Differential gene expression analysis.
A. Combined Dataset in Sepsis group and Control group volcanic diagram analysis of differentially expressed genes. B. Combined Dataset of DEGs and NRGs Venn diagram. C. Combined Dataset neutrophilic inflammation in NRDEGs heat maps. Pale red for Sepsis, light blue for Control. Red represents high expression in heat map, blue represents lower expression.
Fig 4.
GO and KEGG enrichment analysis for NRDEGs.
A. Bubble diagram of gene ontology (GO) and pathway (KEGG) enrichment analysis results of NRDEGs: biological process (BP), cell Component (CC), molecular function (MF) and biological pathway (KEGG). Abscissa to GO terms and KEGG terms. B-E. NRDEGs differentially expressed genes related to the gene ontology (GO) and pathway enrichment analysis results (KEGG) network diagram shows: BP (B), CC (C), MF (D) and KEGG (E). Red nodes represent items, blue nodes represent molecules, and the lines represent the relationship between items and molecules. GO KEGG selection criteria for adj. (p < 0.05) and FDR value (q value) < 0.25, p value correction methods for BH.
Table 2.
Results of GO and KEGG enrichment.
Fig 5.
A. four biological functions mountain map of GSEA of Combined Dataset. B-E. GSEA showed that all genes were significantly enriched in Selenoamino Acid Metabolism(B), IL5 Pathway(C), Natural Killer Cell Mediated Cytotoxicity(D). Neutrophil Degranulation (E). The screening criteria of GSEA were adj. p < 0.05 and FDR value (q value) < 0.25, and the p value correction method was BH.
Table 3.
Results of GSEA for combined dataset.
Fig 6.
PPI network and hub genes analysis.
A. STRING database calculation of neutrophils differentially expressed genes related to inflammation cell death protein-protein interaction network. B-F. CytoHubba plug-in calculated need neutrophils differentially expressed genes related to inflammation cell death of PPI network, including the MCC (B), newsun focus (C), Degree (D), EPC (E) and Closeness (F). G. CytoHubba need the five kinds of algorithms of the plugin neutrophils differentially expressed genes related to inflammation cell death (NRDEGs) Venn diagram. PPI network, interaction network; NRDEGs, differentially expressed genes.
Fig 7.
A. Genetic variations associated with neutrophilic inflammation cell death mRNA - miRNAs regulation Network. B. Neutrophils genetic variations associated with inflammatory cell death mRNA-TF control network (mRNA-TF regulatory network). mRNA are shown in purple, miRNAs in blue, and TFs in orange.
Fig 8.
Expression difference and ROC curve analysis.
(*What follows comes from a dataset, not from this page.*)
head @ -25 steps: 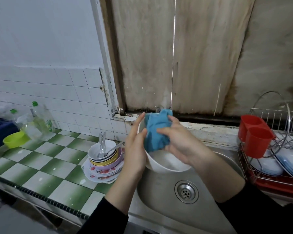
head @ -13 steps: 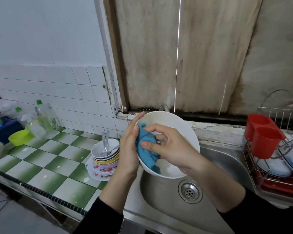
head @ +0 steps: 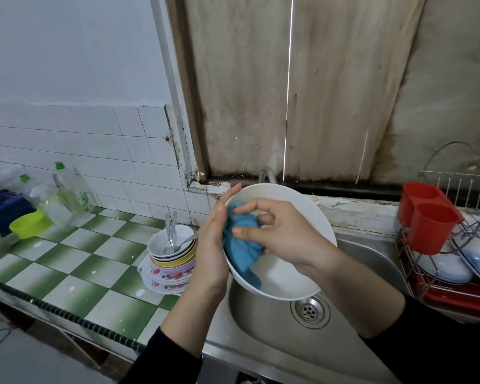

A. The hub genes linked to the neutrophilic inflammation cell death (hub genes) in the integration of Combined Dataset the grouping comparison chart. B-J: Expression values have significant differences in group comparison chart of neutrophilic inflammation cell death related to the hub genes: MPO(B), ELANE(C), PRTN3(D), CTSG(E), MMP9(F), CAMP(G), ITGAM(H), CXCR2(I), FCGR3B and(J) of the ROC curve. ROC, Receiver Operating Characteristic Curve. On behalf of p value < 0.001, highly statistically significant. The closer AUC is to 1, the better the diagnosis results, AUC in 0.5 ∼ 0.7 with low accuracy, and AUC in 0.7 ∼ 0.9 has a certain accuracy. Grouping is red for Sepsis group, blue for Control group.
Fig 9.
Combined dataset immune infiltration analysis by CIBERSORT algorithm.
A - B. Immune cells in the integration of Combined Dataset of than histogram (A) and (B) grouping comparison chart. C. Correlation heatmap of immune cell infiltration abundance in the integrated Combined Dataset. D. Hub genes in the integration of Combined Dataset and immune cell infiltration in abundance the relevance of the bubble chart. ** on behalf of the p < 0.01, there is highly statistically significant; *** represents p < 0.001 and highly statistically significant. The absolute value of correlation coefficient (r value) below 0.3 was weak or no correlation, between 0.3 and 0.5 was weak correlation, between 0.5 and 0.8 was moderate correlation, and above 0.8 was strong correlation. Red for Sepsis group, blue for Control group. Is positively related to green as the negative correlation, orange, color shades on behalf of the correlation.